Originally Posted by opalescent
Some people are just not poly. They just aren't and that is perfectly fine. You may be one of those folks.
And some are uncomfortable to combine a relationship style as alien to their own as poly can be for a mono person with the one that feels natural for them. If this is the case, the two possible partners are just uncomfortable with each other and things won't work out. But even out of those who are (like Opalscent pointed out) mono and stay that way (out of choice or nature, all arguable ...) there are some, who are honestly and perfectly fine with a poly person by their side. I couldn't imagine that as well when I started 'the poly journey' myself, but both of my men are like this. There will never be a relationship without hardship, that is a given in every last one out there, but there are as many fulfilling poly relationships as monos.
The only things you can do now, is try to basically identify what your deal in this situation will be. Do you want to and (more importantly) can you live like that? This isn't about him 'cheating' you into it, try to put this aside. Before anything else ask yourself the simple question if this would ever be thinkable for yourself. If you want to stay with him, if your feelings/ your relationship is strong enough to endure some difficulties (different ones a mono relationship may have had in stall for you) from time to time. To get a grip on anything there, make this about you, not him right from the starting point.

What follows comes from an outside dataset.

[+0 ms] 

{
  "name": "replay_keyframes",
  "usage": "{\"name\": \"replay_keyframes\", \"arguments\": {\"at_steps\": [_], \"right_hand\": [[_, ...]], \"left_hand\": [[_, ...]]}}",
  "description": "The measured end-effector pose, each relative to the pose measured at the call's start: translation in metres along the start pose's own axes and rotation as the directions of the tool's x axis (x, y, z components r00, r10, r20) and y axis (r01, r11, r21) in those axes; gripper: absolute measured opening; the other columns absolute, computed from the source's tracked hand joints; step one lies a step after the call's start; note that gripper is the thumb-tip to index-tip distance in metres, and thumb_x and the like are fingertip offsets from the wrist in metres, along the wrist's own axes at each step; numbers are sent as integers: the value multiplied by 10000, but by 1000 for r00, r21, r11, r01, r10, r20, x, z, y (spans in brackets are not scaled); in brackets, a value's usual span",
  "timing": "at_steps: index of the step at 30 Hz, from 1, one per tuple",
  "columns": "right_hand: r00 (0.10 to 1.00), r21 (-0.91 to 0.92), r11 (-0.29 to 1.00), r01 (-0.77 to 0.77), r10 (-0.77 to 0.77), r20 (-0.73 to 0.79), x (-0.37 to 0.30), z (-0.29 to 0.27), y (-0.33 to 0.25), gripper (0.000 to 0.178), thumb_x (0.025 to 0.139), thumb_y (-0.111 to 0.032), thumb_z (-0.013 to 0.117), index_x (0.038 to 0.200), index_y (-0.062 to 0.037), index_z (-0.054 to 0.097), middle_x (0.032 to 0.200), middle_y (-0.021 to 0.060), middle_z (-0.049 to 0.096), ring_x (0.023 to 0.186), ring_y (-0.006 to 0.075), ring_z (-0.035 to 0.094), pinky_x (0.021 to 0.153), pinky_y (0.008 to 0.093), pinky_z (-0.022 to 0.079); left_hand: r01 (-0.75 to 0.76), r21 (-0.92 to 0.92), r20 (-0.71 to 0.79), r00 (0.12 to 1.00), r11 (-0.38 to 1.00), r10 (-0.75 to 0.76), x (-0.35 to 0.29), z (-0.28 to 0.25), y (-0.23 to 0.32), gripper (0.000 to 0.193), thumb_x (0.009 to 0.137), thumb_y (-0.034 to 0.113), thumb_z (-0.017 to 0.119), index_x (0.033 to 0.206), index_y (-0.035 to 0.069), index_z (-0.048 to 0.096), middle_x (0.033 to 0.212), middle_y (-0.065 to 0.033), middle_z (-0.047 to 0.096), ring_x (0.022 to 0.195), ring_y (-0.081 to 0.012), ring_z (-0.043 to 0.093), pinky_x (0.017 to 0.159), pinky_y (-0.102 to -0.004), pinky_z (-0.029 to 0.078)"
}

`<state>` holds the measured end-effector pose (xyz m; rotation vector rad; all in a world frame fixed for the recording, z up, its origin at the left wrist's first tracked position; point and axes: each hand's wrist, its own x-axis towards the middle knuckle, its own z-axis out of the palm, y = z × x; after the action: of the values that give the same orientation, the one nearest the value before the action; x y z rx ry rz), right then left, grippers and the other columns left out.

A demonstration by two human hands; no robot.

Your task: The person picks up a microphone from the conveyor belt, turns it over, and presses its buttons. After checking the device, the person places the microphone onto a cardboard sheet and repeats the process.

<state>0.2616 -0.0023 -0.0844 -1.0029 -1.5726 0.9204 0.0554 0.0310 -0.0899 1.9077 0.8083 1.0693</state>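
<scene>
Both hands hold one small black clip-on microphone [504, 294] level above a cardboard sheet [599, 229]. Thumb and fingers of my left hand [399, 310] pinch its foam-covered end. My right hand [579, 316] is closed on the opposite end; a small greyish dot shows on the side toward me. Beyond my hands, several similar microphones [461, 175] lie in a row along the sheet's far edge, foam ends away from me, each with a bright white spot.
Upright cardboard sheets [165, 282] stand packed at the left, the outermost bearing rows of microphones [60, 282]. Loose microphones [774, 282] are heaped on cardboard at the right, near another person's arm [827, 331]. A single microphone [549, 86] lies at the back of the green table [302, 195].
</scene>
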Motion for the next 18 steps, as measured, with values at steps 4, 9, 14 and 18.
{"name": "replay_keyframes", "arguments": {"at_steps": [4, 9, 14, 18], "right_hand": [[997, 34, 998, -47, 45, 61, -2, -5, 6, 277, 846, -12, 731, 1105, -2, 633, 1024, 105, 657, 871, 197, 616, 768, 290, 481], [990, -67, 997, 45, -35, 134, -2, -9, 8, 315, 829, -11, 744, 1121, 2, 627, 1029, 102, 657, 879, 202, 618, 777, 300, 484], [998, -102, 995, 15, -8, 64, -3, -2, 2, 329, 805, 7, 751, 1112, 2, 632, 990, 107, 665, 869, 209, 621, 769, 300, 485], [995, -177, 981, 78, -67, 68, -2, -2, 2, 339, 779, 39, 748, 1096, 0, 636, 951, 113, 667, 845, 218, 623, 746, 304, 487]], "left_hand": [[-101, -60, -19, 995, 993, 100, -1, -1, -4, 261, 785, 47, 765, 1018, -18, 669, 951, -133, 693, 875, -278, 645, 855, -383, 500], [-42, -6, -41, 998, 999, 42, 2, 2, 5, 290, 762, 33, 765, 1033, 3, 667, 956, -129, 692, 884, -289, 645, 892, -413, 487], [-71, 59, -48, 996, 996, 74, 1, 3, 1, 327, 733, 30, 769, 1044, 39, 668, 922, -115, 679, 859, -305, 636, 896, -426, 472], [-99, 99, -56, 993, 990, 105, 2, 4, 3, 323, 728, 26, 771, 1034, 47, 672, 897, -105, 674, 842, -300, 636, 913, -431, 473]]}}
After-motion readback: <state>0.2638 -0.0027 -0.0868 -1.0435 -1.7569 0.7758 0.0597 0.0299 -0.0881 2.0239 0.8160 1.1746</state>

This doesn't have to be about drama all the time, it won't be roses all the way as well. And you absolutely right, if you have problems in your current relationship, poly isn't for him or both of you right now. The saying 'relationship broken, add more people' is a recipe for disaster. Your gut feeling is absolutely right, don't dive in there on the spur of the moment. Make sure that you come from a safe place and have something you can turn to when things are rough. I doubt that we (husband and I) would have been able to open our relationship in the first place if the foundation wouldn't have been rock solid.
And yeah, concerning the point of view my two mono men would voice if asked: I think I can second everything Questioning has said. But if there are specific aspects you are interested in or problems you would like to discuss with some like minded people in a similar spot to yours, just ask.
Mono/poly is possible but not for everyone. Just like taste or any kind of orientation you can think of. Find out what it is like for you. Good luck.
Facts: 30, female, bi, v-type relationship with Sward (husband, straight, mono) and Lin (boyfriend, straight, mono), poly-fi and co-primary.